For immediate release
NORTH POLE – Citing rising energy costs and increased demands for high tech goods, Santa Claus is forecasting a 13% reduction in the number of gifts distributed to the world’s children on December 25th. The 10 year average gift-per-child (GPC) is 5.2, in 2011 Santa Claus will reduce the average to 4.52.
Santa Claus, Inc. CEO and Chief Delivery Officer Santa Claus reports, “2011 has been one of our most difficult years. Several factors have lead to our decreasing the per gift child forecast to 4.52. (GPC)”
In a briefing given via their 4th Quarter shareholder webcast, Mr. Claus outlined the factors which lead to this decision.
- The price of oil globally has continued to increase costs across the board. While the North Pole complex is able to offset some of these costs with their 2009 initiated solar program during the summer months for toy production and shipping/receiving periods, when winter sets in the plants become fully dependent on diesel generatored power.

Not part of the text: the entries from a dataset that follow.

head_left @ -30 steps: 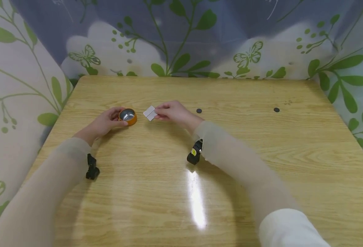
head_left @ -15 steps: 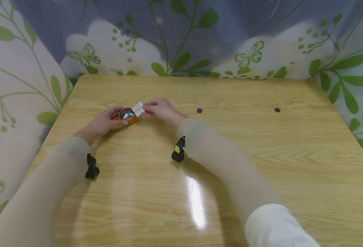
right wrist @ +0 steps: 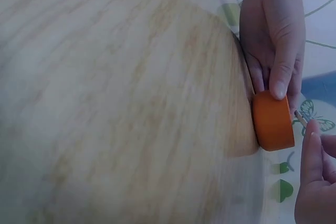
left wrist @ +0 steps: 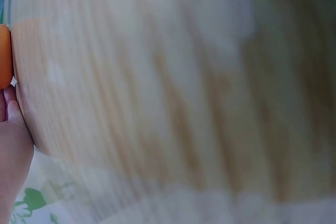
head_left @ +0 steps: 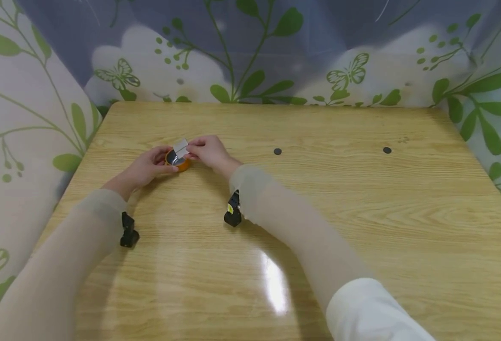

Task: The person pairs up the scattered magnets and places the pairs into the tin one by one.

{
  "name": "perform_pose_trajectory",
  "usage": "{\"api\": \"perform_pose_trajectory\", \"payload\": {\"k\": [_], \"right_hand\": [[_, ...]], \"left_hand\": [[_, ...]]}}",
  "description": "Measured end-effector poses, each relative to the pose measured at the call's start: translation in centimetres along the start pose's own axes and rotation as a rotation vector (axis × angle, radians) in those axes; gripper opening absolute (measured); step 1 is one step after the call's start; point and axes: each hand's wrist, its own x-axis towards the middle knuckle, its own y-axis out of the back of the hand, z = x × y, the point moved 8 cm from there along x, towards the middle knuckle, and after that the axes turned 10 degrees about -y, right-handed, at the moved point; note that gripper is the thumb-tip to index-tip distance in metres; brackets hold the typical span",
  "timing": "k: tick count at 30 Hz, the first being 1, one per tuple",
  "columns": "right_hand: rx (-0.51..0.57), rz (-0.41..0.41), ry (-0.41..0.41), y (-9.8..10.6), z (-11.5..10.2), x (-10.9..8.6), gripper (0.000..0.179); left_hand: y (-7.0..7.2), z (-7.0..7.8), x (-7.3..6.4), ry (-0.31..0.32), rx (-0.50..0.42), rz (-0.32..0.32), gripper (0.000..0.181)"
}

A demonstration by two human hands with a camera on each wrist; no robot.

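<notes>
A small round orange bowl (head_left: 184,166) with a shiny metal inside stands upright at the table's left part. My left hand (head_left: 143,168) grips its left side, thumb at the front and fingers behind. My right hand (head_left: 209,150) pinches a small pale square piece (head_left: 180,148) with a dark line across its middle, tilted over the bowl's opening; whether it touches the rim is hidden. From the right wrist, the orange wall (right wrist: 273,123) shows between both hands, and the pale piece appears only edge-on. The left wrist view catches just an edge of the bowl (left wrist: 4,56) and part of the hand.
Two flat black discs lie on the wooden table (head_left: 318,227): one disc (head_left: 277,151) right of my right hand, the other disc (head_left: 387,150) farther right. Behind the table hangs a leaf-patterned curtain (head_left: 267,52). Black cameras (head_left: 233,210) sit on both wrists.
My right hand has moved left, carrying the pale piece from beside the bowl to over its opening. The piece now tilts more steeply. My left hand and the bowl have stayed in place.
</notes>
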Motion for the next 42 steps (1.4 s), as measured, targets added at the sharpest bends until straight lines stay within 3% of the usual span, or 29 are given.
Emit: {"api": "perform_pose_trajectory", "payload": {"k": [11,25,30,42], "right_hand": [[-0.339,0.042,0.054,-0.3,0.1,0.7,0.019],[-0.914,0.167,0.267,-1.5,-1.7,0.3,0.017],[-0.923,0.123,0.253,-1.4,-1.8,0.0,0.02],[-0.834,0.003,0.243,1.4,-1.6,-2.2,0.021]], "left_hand": [[-0.2,-0.2,0.1,-0.018,-0.042,-0.004,0.07],[-0.3,-0.1,0.0,-0.019,-0.067,0.008,0.068],[-0.2,-0.2,-0.1,-0.011,-0.058,0.006,0.073],[-0.4,0.1,-0.1,-0.018,-0.033,-0.007,0.074]]}}
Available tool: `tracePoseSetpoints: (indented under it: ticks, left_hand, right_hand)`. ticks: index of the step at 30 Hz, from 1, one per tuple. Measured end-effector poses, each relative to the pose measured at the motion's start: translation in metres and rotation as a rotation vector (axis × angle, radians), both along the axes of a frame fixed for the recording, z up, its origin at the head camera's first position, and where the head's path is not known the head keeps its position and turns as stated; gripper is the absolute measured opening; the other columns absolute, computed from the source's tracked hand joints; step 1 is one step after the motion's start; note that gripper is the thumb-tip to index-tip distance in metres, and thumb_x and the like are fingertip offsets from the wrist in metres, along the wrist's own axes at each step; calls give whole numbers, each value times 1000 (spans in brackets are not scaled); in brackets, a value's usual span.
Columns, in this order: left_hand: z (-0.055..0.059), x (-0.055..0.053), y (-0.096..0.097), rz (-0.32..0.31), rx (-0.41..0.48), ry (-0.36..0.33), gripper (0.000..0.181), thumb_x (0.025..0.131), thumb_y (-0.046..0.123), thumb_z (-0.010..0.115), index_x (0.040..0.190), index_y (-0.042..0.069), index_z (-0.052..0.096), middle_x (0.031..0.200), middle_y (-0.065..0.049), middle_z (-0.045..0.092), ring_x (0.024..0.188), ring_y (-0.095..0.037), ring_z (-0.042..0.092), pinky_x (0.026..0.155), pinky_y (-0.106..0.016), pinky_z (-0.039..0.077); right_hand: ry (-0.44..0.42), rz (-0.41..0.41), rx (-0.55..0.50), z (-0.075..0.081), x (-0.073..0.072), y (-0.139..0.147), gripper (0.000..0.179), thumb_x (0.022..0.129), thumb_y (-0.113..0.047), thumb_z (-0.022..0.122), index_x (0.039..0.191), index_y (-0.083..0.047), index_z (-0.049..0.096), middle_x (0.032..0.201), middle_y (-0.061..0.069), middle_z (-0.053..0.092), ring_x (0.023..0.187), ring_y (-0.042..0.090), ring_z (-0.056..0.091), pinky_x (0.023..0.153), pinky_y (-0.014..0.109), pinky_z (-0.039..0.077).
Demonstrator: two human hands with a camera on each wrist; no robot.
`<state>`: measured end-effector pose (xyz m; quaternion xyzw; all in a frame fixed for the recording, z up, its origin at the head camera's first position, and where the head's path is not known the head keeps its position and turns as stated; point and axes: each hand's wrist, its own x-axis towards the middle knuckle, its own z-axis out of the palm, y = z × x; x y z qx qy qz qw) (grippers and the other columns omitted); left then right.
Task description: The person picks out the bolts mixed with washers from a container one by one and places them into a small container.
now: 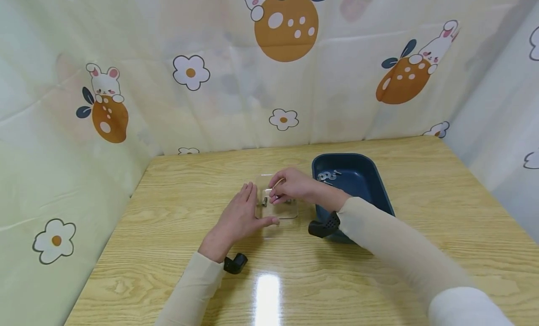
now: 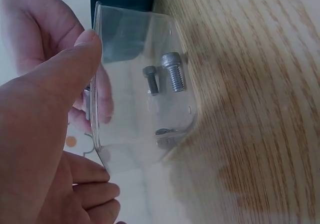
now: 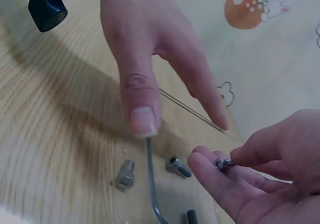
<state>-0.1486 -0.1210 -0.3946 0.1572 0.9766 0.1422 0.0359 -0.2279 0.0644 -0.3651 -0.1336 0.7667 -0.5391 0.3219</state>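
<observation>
A clear plastic box (image 2: 125,109) stands on the wooden table, with a large socket-head bolt (image 2: 173,72), a smaller screw (image 2: 151,79) and a partly hidden metal piece (image 2: 164,138) inside. My left hand (image 1: 240,213) rests against the box: its straight fingers lie along the left side, and the thumb touches the near rim. Over the box, my right hand (image 1: 290,184) pinches a small socket-head screw (image 3: 223,162) between thumb and forefinger. In the right wrist view, a bolt (image 3: 126,175) and another screw (image 3: 178,166) lie below that hand.
A dark blue bin (image 1: 381,188) sits right of the box, under my right forearm; several washers (image 1: 326,176) and small screws lie at its far left. Black wrist cameras (image 1: 324,226) jut from both wrists. A patterned curtain (image 1: 227,111) hangs behind the table.
</observation>
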Motion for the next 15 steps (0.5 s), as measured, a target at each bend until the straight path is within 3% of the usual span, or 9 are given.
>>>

- Grain costs for the reindeers has more than doubled in 2011. To offset this for the 2012 season Santa Claus has a team of elves working on a new formula which will combined traditional grains and Fruit Loops with filler from letters children mail to the North Pole during the Christmas season.
- Labor prices for the North Pole plant have continued to outpace inflation. With rising health care costs and new concessions for wage increases after October’s “Occupy Santa” protests, overall labor prices have increased 9% while production decreased 18% year-over-year.
- With newspaper and magazine circulation at an all-time low, Santa Claus’ Wish List and Letters to Santa Claus paper recycling programs have decreased revenue sharply. To offset this loss in revenue, Santa Claus, Inc CFO Mrs. Claus has opened an Etsy shop to sell officially licensed mittens, work gloves, sleigh seat covers, and hats.
- While the release of the Kindle Fire has helped some, North American children are demanding more highly priced toys under the tree for Christmas. Santa has limited each child to one Apple product. Though Santa Claus, Inc is the single largest purchaser of Apple products globally, the price controls by the Cupertino computer maker have not allowed Santa’s elves to negotiate significant discounts. “It’s really a Wal-Mart thing.” Claus reports. “Apple is afraid that if Bentonville hears we are getting a better price than them they will lose their contract.“
- Significant infrastructure investments have been made exploring an additional toy storage depot in the Southern Hemisphere. Claus reports, “While it makes sense logistically to store some gifts in the South Pole, the South Pole elves are difficult to work with. Frankly, they have sticky fingers– and I don’t mean because they’ve eaten too many candy canes. In the 1980’s we tried a similar endeavor and had to cease operations when we discovered South Pole elves were selling gifts on the black market to China during the summer months.“
Despite the reduction in the GPC, Mr. Claus is expecting a Merry Christmas. “We don’t let a high fuel prices, elf labor issues, or Wal-Mart stop us from fully enjoying Christmas.”
The early forecast for 2012 GPC is set to increase significantly in 2012. “Ah yes, with 2012 elections in the United States we will see many more adults on the naughty list. And that’s good for American children as we will be able to spend more on children’s toys.”